### Graph Theory Hubs

In [8]:
# Packages
from nilearn.connectome import ConnectivityMeasure
import matplotlib.pyplot as plt
import networkx as nx
import pandas as pd
import numpy as np
import scipy.io
import os
import pickle

In [9]:
# Data
def filter_strings_not_in_list(strings_list, substrings_list):
    filtered_list = []
    for s in strings_list:
        if not any(substring in s for substring in substrings_list):
            filtered_list.append(s)
    return filtered_list
folder_path = '/path_to/ROISignals_FunImgARCWF'  # Pfad zum Ordner
strings_list = []
for file_name in os.listdir(folder_path):
    strings_list.append(file_name)
with open('/path_to/data_tools/first_id_list.pkl', 'rb') as file:
    data_list_substrings = pickle.load(file)

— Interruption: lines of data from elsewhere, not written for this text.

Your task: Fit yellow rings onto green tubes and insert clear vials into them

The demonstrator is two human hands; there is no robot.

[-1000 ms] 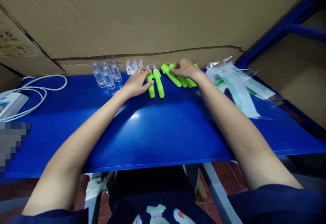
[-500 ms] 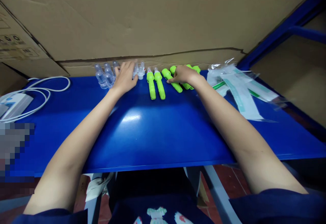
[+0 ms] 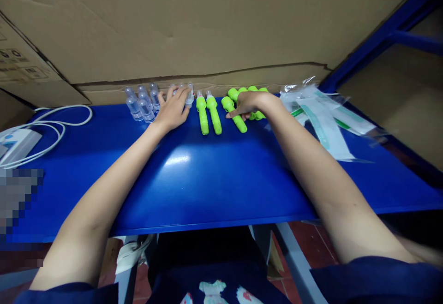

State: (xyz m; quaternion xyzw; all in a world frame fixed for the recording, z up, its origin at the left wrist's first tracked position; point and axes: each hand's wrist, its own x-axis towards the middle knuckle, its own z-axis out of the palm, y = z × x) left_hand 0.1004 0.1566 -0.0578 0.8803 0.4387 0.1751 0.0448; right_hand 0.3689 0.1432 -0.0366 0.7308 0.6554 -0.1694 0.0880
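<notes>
My left hand (image 3: 172, 110) lies flat on the blue table (image 3: 207, 175), fingers stretched toward small clear caps with red dots (image 3: 188, 96). Just right of it, two bright green pen-like tubes with white tips (image 3: 207, 115) lie side by side. My right hand (image 3: 249, 103) rests, fingers curled, on a group of several green tubes (image 3: 237, 112), its fingertips on the leftmost one. Nothing is lifted off the table.
Several clear plastic vials (image 3: 141, 101) stand at the back left. Clear sealed packets (image 3: 321, 115) lie at the right. A white device with a white cable (image 3: 20, 138) sits at the far left. A cardboard wall (image 3: 207, 27) rises right behind the table.
My left hand left the two green tubes, moved left to the clear caps and has drawn back slightly. My right hand stays on the green tube group, which has shifted a little.
</notes>
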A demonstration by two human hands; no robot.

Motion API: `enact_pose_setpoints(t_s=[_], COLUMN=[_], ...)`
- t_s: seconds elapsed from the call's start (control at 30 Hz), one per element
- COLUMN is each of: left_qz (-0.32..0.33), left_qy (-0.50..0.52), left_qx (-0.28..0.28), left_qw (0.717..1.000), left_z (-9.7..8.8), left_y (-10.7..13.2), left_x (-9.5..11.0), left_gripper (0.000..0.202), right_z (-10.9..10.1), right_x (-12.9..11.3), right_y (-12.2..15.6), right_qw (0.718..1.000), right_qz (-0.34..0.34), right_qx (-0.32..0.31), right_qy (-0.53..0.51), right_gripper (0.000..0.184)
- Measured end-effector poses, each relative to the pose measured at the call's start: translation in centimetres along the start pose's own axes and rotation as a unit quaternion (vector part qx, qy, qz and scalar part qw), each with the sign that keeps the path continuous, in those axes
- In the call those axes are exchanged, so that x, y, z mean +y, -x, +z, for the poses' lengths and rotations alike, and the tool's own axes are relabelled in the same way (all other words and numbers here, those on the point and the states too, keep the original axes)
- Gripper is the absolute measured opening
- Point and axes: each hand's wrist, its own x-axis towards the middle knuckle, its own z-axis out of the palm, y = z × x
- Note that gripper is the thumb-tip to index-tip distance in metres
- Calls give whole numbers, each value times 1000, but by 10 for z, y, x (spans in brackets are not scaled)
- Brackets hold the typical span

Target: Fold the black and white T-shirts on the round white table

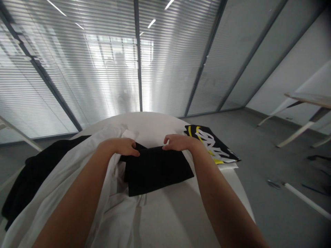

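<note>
Your left hand [122, 146] and right hand [180, 142] pinch black cloth [158, 169] between fingers [134, 153] at its far edge; uneven pull could skew it or drag white cloth [64, 168] left of it.

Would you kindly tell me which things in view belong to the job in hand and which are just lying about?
Job in hand:
black cloth, held by left hand and right hand

Apparently lying about:
white cloth
dark cloth, far left
printed cloth, right side
</note>
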Motion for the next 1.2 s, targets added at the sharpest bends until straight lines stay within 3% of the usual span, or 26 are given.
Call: enact_pose_setpoints(t_s=[0.1,0.2,0.63,0.77,0.9,0.97,1.07,1.2], left_qz=[43,69,103,97,70,58,95,100], left_qy=[34,39,119,113,46,-3,-37,-66], left_qx=[-56,-76,-71,18,213,285,302,247], left_qw=[997,994,985,989,973,957,948,962], left_z=[2,3,10,10,12,16,29,63], left_y=[-3,-7,-20,-24,-34,-39,-43,-52], left_x=[0,-5,-31,-32,-29,-21,-2,17], left_gripper=[39,40,34,33,38,43,50,59], right_z=[5,9,14,14,16,18,26,49], right_x=[7,8,11,11,14,14,11,6], right_y=[-6,-11,-21,-23,-29,-32,-37,-48], right_qw=[999,997,996,995,985,973,964,978], right_qz=[-28,-73,-83,-80,-19,8,9,11], right_qx=[17,-17,-7,60,171,227,263,201], right_qy=[15,17,20,18,28,38,43,54], right_gripper=[57,65,39,35,30,31,41,55])
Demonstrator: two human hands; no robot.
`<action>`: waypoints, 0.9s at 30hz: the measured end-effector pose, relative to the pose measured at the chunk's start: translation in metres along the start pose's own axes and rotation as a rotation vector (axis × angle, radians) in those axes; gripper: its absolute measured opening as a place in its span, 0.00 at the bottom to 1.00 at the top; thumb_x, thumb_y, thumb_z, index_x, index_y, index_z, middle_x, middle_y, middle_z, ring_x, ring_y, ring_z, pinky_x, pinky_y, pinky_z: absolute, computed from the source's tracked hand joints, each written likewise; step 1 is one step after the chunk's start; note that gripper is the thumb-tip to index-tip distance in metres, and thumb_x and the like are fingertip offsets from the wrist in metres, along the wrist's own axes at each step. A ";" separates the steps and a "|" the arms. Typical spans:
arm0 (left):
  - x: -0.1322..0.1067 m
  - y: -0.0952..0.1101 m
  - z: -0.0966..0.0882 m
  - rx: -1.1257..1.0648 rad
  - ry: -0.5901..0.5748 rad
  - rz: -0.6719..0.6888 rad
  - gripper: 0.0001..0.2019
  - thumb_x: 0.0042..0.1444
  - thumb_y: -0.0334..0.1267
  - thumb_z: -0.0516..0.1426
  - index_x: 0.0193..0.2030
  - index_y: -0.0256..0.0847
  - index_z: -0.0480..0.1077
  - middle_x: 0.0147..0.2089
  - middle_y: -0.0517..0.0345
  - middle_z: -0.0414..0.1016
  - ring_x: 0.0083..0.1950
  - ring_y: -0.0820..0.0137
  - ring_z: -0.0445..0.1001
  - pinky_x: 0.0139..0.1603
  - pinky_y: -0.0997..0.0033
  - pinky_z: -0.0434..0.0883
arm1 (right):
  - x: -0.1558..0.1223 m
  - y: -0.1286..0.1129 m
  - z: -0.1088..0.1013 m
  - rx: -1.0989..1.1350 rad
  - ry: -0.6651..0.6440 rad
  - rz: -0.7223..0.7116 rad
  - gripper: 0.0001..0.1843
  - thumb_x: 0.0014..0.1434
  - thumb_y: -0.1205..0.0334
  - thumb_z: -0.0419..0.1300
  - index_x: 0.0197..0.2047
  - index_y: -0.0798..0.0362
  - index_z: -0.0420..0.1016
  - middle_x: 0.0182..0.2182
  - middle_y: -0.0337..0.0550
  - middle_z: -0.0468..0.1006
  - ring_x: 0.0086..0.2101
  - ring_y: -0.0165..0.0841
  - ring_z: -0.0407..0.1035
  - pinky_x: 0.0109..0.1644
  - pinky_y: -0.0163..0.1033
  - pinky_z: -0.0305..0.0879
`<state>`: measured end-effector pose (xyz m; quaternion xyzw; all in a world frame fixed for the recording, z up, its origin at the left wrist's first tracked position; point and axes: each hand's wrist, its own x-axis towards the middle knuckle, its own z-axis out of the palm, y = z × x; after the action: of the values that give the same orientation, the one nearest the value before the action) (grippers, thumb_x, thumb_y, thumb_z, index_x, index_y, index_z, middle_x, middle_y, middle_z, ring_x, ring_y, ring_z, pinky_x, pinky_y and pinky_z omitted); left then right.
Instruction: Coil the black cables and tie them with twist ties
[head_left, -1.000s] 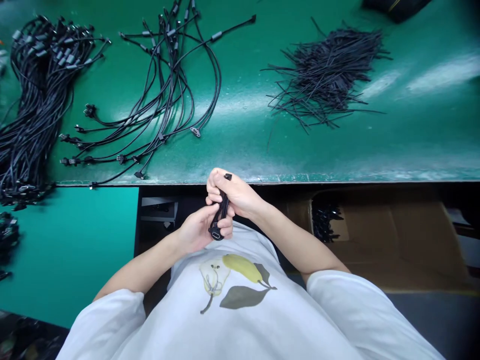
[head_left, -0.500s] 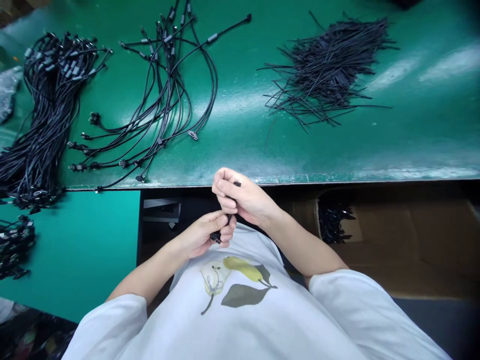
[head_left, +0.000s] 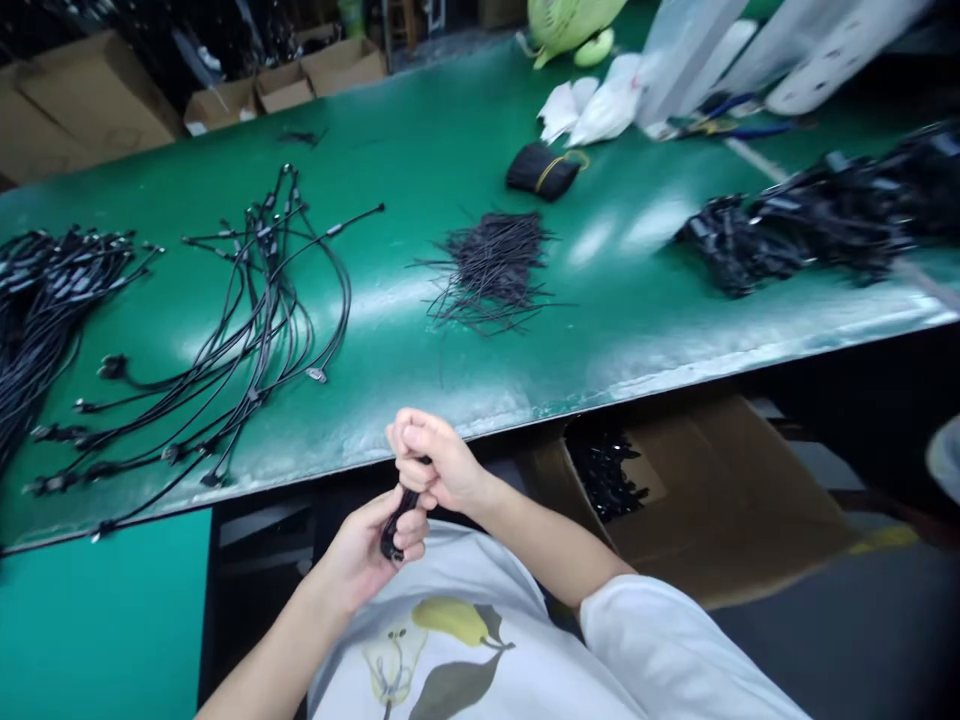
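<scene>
Two hands close on one short black cable (head_left: 401, 510), its long axis tilting from far right down to near left. The left hand (head_left: 360, 560), nearer the body, curls round the lower end, where a connector (head_left: 388, 549) shows; the right hand (head_left: 433, 462), nearer the bench, folds shut over the upper end, hiding it. Beyond, the green workbench (head_left: 600, 300) carries splayed black cables (head_left: 255, 330) at left and a heap of thin black strips (head_left: 491, 272) mid-bench, while a cardboard box (head_left: 720, 500) sits below right.
</scene>
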<state>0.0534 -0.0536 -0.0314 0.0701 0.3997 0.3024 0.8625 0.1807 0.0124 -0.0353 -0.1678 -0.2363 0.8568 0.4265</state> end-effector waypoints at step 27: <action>0.000 0.034 -0.010 0.277 0.284 0.520 0.21 0.52 0.48 0.65 0.46 0.34 0.73 0.23 0.66 0.57 0.23 0.79 0.53 0.25 0.76 0.54 | 0.004 -0.129 -0.095 -1.954 0.555 -0.757 0.13 0.68 0.61 0.49 0.41 0.55 0.73 0.37 0.50 0.74 0.40 0.38 0.67 0.47 0.43 0.63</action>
<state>0.0305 -0.0278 -0.0254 0.2433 0.5222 0.4621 0.6742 0.3089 0.1080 -0.0443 -0.5392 -0.7484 0.0433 0.3838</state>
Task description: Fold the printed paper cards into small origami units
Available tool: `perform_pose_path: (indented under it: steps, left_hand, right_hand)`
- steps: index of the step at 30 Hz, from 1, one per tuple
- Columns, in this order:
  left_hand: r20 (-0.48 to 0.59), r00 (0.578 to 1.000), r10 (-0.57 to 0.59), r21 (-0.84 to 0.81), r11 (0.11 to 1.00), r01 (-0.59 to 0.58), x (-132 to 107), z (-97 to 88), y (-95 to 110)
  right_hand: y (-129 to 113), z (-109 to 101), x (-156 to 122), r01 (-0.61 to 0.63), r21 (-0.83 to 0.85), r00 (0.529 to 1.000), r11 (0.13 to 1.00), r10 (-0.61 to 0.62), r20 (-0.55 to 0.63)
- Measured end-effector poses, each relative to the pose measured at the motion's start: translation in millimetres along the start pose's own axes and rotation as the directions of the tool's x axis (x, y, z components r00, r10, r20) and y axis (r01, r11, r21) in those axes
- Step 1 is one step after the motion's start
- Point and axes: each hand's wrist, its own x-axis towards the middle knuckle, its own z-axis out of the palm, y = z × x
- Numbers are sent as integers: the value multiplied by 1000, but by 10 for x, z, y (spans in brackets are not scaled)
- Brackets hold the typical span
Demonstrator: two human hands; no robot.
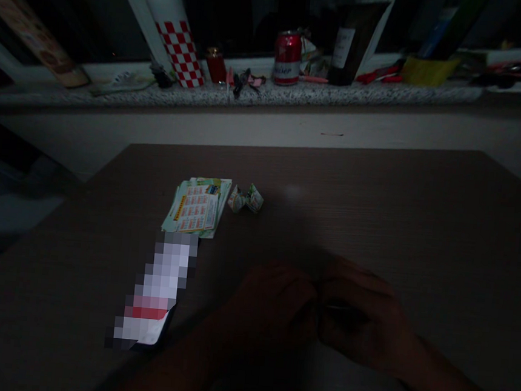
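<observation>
Deep shadow covers both hands, which meet low over the table. My left hand [274, 300] is closed, with its fingertips touching those of my right hand. My right hand [362, 317] is curled too, and a thin, faintly pale edge [339, 308] shows inside its grip. What that edge belongs to is too dark to make out. Beyond the hands, a small folded paper piece [246, 198] with two pointed lobes sits on the table. Left of it lies a stack of printed paper tickets [197, 207], green and white with red figures.
A phone [161, 290] with a lit, blurred screen lies left of my left hand on the wooden table [401, 196]. Along the granite windowsill [232, 99] stand a red can [287, 58], a red-checked white bottle [178, 36], a dark labelled container [350, 45] and a yellow holder [429, 70].
</observation>
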Motion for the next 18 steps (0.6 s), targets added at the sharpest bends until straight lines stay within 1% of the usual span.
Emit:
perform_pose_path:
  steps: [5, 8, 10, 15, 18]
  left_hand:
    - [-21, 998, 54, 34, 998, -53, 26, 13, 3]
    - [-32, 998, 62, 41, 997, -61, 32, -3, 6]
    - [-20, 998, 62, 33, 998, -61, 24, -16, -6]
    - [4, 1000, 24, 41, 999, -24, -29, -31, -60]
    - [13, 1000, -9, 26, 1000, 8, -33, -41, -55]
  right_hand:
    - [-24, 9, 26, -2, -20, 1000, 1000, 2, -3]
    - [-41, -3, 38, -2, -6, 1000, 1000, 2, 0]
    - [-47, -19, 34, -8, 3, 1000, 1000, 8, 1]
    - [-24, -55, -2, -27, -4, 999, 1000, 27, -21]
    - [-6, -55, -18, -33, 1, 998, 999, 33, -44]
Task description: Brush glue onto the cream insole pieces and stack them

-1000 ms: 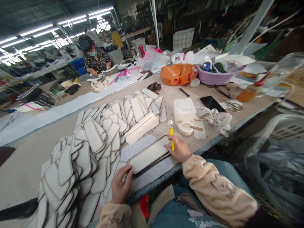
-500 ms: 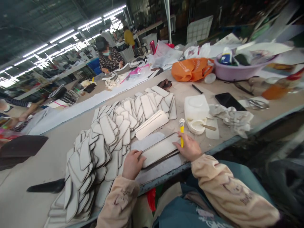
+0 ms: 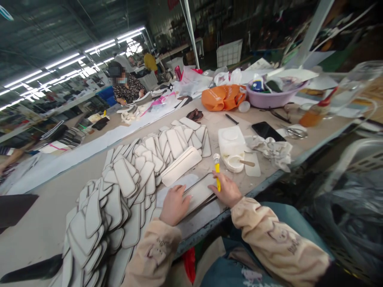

filtered_list = filter_strings_not_in_list(strings_list, data_list_substrings)
print(len(filtered_list))

1530


In [14]:
labels = []

for j, file_name in enumerate(filtered_list[:1300]):
    
    degree_list = []
    betweenness_list = []
    clustering_list = []
    closeness_list = []
    hubs_score =[]
    
    mat = scipy.io.loadmat(os.path.join(folder_path, file_name))
    matrix = mat['ROISignals']

    aal_array = matrix[:, :116]  # 1~116: Automated Anatomical Labeling (AAL) atlas (Tzourio-Mazoyer et al., 2002)
    #hoac_array = matrix[:, 116:212]   # 117~212: Harvard-Oxford atlas (Kennedy et al., 1998)– cortical areas
    #hoas_array = matrix[:, 212:228]   # 213~228: Harvard-Oxford atlas (Kennedy et al., 1998)– subcortical areas
    #ccl_array = matrix[:, 228:428]    # 229~428: Craddock’s clustering 200 ROIs (Craddock et al., 2012)
    #zrp_array = matrix[:, 428:1408]   # 429~1408: Zalesky’s random parcelations (compact version: 980 ROIs) (Zalesky et al., 2010)
    #dbf_array = matrix[:, 1408:1568]  # 1409~1568: Dosenbach’s 160 functional ROIs (Dosenbach et al., 2010)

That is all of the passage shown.